++++ Recorded information

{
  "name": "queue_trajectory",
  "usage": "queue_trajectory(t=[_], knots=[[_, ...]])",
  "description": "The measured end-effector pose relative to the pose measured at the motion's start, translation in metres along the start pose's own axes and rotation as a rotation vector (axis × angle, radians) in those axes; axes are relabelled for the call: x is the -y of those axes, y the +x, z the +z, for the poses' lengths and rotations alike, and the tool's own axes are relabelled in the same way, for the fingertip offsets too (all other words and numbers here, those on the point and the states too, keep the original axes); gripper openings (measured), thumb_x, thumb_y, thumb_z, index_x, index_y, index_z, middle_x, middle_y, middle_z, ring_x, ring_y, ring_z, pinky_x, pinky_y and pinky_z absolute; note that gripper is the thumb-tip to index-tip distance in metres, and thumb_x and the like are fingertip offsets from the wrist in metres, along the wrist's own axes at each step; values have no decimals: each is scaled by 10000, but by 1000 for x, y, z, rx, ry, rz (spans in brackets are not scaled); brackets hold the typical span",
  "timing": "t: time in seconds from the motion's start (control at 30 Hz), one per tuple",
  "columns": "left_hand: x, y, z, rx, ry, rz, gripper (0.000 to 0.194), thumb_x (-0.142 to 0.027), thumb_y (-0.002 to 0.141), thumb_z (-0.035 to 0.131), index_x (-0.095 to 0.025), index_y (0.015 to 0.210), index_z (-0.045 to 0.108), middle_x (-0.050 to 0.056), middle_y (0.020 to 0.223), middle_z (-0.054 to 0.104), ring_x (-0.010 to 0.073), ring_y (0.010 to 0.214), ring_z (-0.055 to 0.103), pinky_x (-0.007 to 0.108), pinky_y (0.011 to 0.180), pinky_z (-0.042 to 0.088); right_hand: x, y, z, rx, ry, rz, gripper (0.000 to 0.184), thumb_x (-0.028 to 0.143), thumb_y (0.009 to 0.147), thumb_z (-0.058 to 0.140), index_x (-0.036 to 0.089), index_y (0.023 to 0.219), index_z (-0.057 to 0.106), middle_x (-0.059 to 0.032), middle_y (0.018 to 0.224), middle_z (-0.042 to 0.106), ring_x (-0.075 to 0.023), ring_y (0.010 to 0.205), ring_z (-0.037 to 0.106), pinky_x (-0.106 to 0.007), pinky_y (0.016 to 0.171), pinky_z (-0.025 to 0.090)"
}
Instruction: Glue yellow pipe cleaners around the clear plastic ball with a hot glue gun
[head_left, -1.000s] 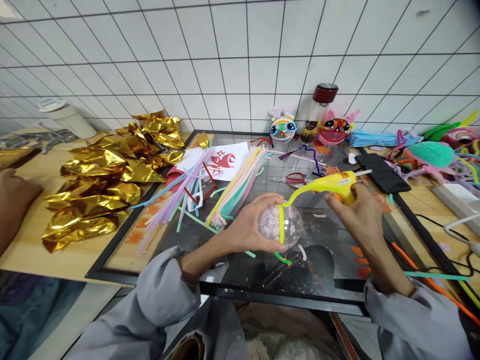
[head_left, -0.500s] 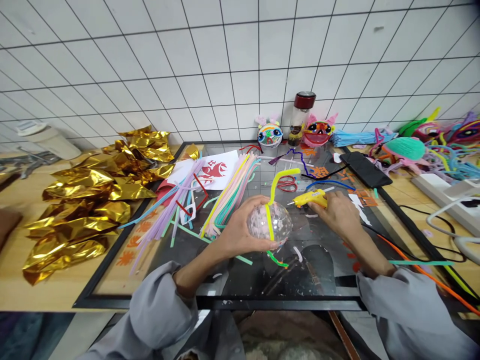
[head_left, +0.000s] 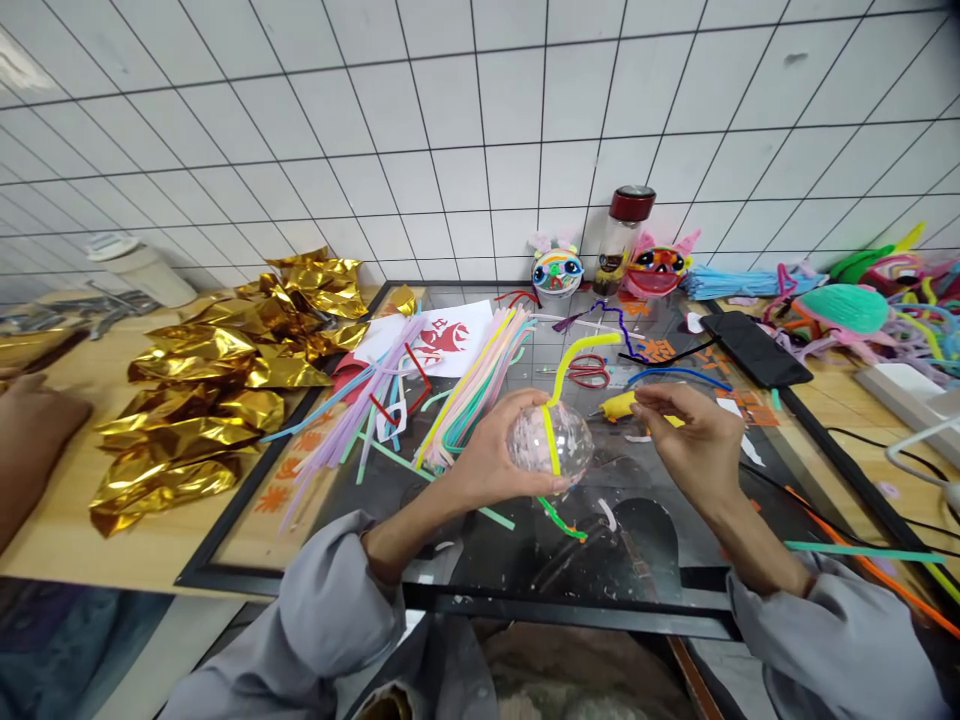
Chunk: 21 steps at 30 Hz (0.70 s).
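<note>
My left hand [head_left: 491, 455] is wrapped round a clear plastic ball [head_left: 574, 450] above the dark board. A yellow pipe cleaner [head_left: 574, 358] runs over the ball, its free end standing up and bending right. My right hand [head_left: 690, 435] has its thumb and fingertips pinched together, in front of a yellow glue gun [head_left: 618, 406]. The hand partly covers the glue gun, which seems to lie on the board. Whether anything small sits in the pinch is hidden. Below the ball lies a green pipe cleaner piece [head_left: 561, 520].
Bundled pipe cleaners [head_left: 480, 385], red-handled scissors [head_left: 589, 372] and a black phone [head_left: 757, 348] lie on the framed board [head_left: 480, 545]. Gold foil [head_left: 202, 380] spreads at left, near another person's hand [head_left: 41, 430]. Decorated balls [head_left: 557, 272], a bottle [head_left: 622, 235] and a power strip [head_left: 911, 395] stand around.
My right hand has let go of the glue gun and now pinches in front of it. My left hand keeps the ball. The view has shifted left, bringing more of the other person's arm in.
</note>
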<state>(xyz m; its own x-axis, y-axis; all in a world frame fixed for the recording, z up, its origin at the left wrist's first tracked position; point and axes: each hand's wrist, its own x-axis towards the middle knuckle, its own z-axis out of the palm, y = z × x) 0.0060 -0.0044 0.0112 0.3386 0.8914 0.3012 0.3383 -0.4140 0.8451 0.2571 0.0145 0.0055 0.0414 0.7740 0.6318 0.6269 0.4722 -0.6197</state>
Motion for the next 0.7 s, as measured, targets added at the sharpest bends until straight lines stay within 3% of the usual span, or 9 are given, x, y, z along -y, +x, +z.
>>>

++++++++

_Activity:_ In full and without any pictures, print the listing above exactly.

_Task solution:_
{
  "name": "queue_trajectory",
  "usage": "queue_trajectory(t=[_], knots=[[_, ...]])",
  "description": "The measured end-effector pose relative to the pose measured at the motion's start, translation in metres along the start pose's own axes and rotation as a rotation vector (axis × angle, radians) in those axes; axes are relabelled for the call: x is the -y of those axes, y the +x, z the +z, for the poses' lengths and rotations alike, and the tool's own axes are relabelled in the same way, for the fingertip offsets too (all other words and numbers here, those on the point and the states too, keep the original axes); gripper openings (measured), thumb_x, thumb_y, thumb_z, index_x, index_y, index_z, middle_x, middle_y, middle_z, ring_x, ring_y, ring_z, pinky_x, pinky_y and pinky_z absolute; note that gripper is the thumb-tip to index-tip distance in metres, and thumb_x and the like are fingertip offsets from the wrist in metres, along the wrist's own axes at each step; values have no decimals: each is scaled by 10000, but by 1000 for x, y, z, rx, ry, rz (spans in brackets are not scaled); brackets hold the typical span",
  "timing": "t: time in seconds from the motion's start (control at 30 Hz), one per tuple",
  "columns": "left_hand: x, y, z, rx, ry, rz, gripper (0.000 to 0.194), thumb_x (-0.142 to 0.027), thumb_y (-0.002 to 0.141), thumb_z (-0.035 to 0.131), index_x (-0.095 to 0.025), index_y (0.015 to 0.210), index_z (-0.045 to 0.108), middle_x (-0.050 to 0.056), middle_y (0.020 to 0.223), middle_z (-0.054 to 0.104), ring_x (-0.010 to 0.073), ring_y (0.010 to 0.214), ring_z (-0.055 to 0.103), pinky_x (-0.007 to 0.108), pinky_y (0.011 to 0.180), pinky_z (-0.042 to 0.088); right_hand: x, y, z, rx, ry, rz, gripper (0.000 to 0.184), thumb_x (-0.028 to 0.143), thumb_y (0.009 to 0.147), thumb_z (-0.058 to 0.140), index_x (-0.036 to 0.089), index_y (0.023 to 0.219), index_z (-0.057 to 0.106), middle_x (-0.059 to 0.032), middle_y (0.018 to 0.224), middle_z (-0.042 to 0.106), ring_x (-0.075 to 0.023), ring_y (0.010 to 0.205), ring_z (-0.037 to 0.106), pinky_x (-0.106 to 0.007), pinky_y (0.016 to 0.171), pinky_z (-0.025 to 0.090)"
}
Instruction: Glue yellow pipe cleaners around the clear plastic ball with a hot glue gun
[head_left, -1.000s] 
[head_left, -0.500s] 
[head_left, +0.000s] 
Chunk: 21 steps at 30 Hz (0.70 s).
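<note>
My left hand [head_left: 491, 455] is wrapped round a clear plastic ball [head_left: 574, 450] above the dark board. A yellow pipe cleaner [head_left: 574, 358] runs over the ball, its free end standing up and bending right. My right hand [head_left: 690, 435] has its thumb and fingertips pinched together, in front of a yellow glue gun [head_left: 618, 406]. The hand partly covers the glue gun, which seems to lie on the board. Whether anything small sits in the pinch is hidden. Below the ball lies a green pipe cleaner piece [head_left: 561, 520].
Bundled pipe cleaners [head_left: 480, 385], red-handled scissors [head_left: 589, 372] and a black phone [head_left: 757, 348] lie on the framed board [head_left: 480, 545]. Gold foil [head_left: 202, 380] spreads at left, near another person's hand [head_left: 41, 430]. Decorated balls [head_left: 557, 272], a bottle [head_left: 622, 235] and a power strip [head_left: 911, 395] stand around.
My right hand has let go of the glue gun and now pinches in front of it. My left hand keeps the ball. The view has shifted left, bringing more of the other person's arm in.
</note>
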<state>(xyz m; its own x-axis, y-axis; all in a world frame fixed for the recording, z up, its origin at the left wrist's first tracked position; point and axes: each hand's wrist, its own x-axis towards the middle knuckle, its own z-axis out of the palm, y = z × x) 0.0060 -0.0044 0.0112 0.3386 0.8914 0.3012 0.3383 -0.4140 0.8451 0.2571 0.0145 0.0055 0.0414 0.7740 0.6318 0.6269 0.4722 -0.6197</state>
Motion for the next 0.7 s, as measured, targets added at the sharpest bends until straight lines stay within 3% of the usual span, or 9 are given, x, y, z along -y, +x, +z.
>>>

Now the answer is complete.